Неприятель разбит!» Все стали поздравлять Санчо с победой, но он, как только его
подняли, оседлал осла и поехал к Дон Кихоту, сказав, что десяти дней губернаторства с
него довольно, что он не рожден ни для сражений, ни для богатства, и не хочет
подчиняться ни нахальному лекарю, ни кому другому. Дон Кихот начал тяготиться
праздной жизнью, которую вел у герцога, и вместе с Санчо покинул замок.
Глава LVII
Дон Кихот уже начинал тяготиться тою праздною жизнью, какую он вел в замке; он
полагал, что с его стороны это большой грех – предаваясь лени и бездействию, проводить
дни в бесконечных пирах и развлечениях, которые для него, как для странствующего
рыцаря, устраивались хозяевами, и склонен был думать, что за бездействие и праздность
господь с него строго взыщет, – вот почему в один прекрасный день он попросил у их
светлостей позволения уехать. Их светлости позволили, не преминув, однако ж, выразить
глубокое свое сожаление по поводу его отъезда. Дон Кихот накануне вечером
простившись с их светлостями, рано утром, облаченный в доспехи, появился на площади
перед замком. С галереи на него глазели все обитатели замка; герцог и герцогиня также
вышли на него посмотреть. Санчо восседал на своем сером, при нем находились его
дорожная сума, чемодан и съестные припасы. Дон Кихот учтиво поклонился герцогу с
герцогиней, а равно и всем присутствовавшим, засим поворотил Росинанта и,
2
сопровождаемый Санчо верхом на осле, выехал за ворота замка и направил путь в
Сарагосу.
Как скоро Дон Кихот, освободившись и избавившись от заигрываний Альтисидоры,
выехал в открытое поле, то почувствовал себя в своей стихии, почувствовал, что у него
вновь явились душевные силы для того, чтобы продолжать дело рыцарства, и тут он
повернулся лицом к Санчо и сказал: Свобода, Санчо, есть одна из самых драгоценных
щедрот, которые небо изливает на людей; с нею не могут сравниться никакие сокровища:
ни те, что таятся в недрах земли, ни те, что сокрыты на дне морском. Ради свободы, так же
точно, как и ради чести, можно и должно рисковать жизнью, и, напротив того, неволя есть
величайшее из всех несчастий, какие только могут случиться с человеком.
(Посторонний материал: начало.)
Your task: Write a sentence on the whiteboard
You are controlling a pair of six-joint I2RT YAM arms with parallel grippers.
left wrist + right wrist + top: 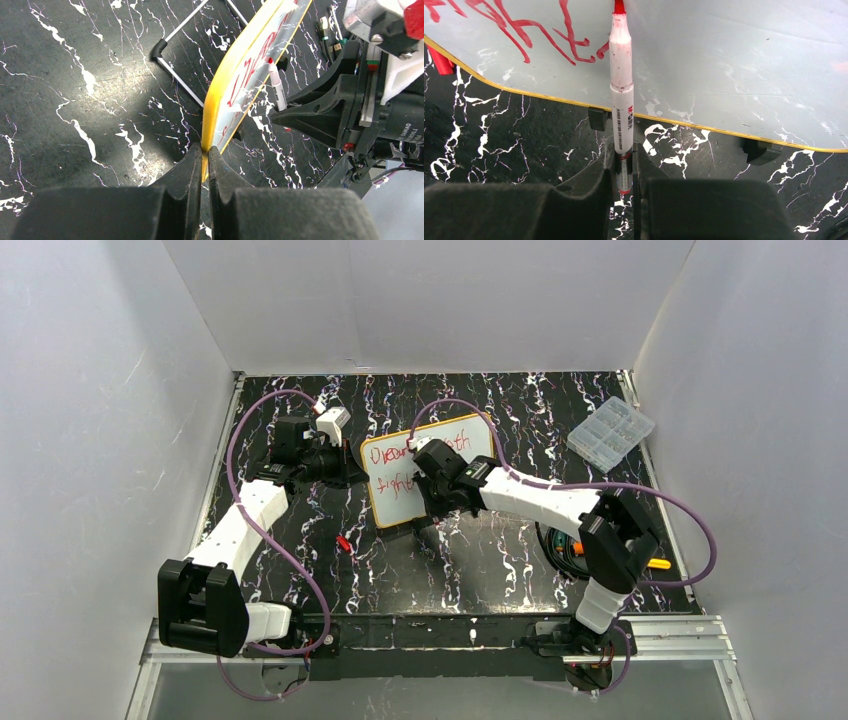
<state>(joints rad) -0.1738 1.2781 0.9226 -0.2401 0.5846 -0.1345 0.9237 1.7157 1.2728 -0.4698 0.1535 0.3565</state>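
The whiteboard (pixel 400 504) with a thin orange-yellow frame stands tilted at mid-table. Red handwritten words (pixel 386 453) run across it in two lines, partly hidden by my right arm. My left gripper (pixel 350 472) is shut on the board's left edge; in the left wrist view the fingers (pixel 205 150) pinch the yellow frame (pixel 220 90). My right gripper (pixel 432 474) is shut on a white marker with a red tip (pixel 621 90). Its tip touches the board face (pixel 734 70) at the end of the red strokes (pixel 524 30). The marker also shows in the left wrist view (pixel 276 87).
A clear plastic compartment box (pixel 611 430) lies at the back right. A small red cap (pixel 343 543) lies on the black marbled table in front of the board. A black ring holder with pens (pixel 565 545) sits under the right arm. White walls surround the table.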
Говорю же я
это, Санчо, вот к чему: ты видел, как за нами ухаживали и каким окружали довольством в
том замке, который мы только что покинули, и, однако ж, несмотря на все эти роскошные
яства и прохладительные напитки, мне лично казалось, будто я терплю муки голода, ибо я
не вкушал их с тем же чувством свободы, как если б все это было мое, между тем
обязательства, налагаемые благодеяниями и милостями, представляют собою путы,
стесняющие свободу человеческого духа. Блажен тот, кому небо посылает кусок хлеба, за
который он никого не обязан благодарить, кроме самого неба!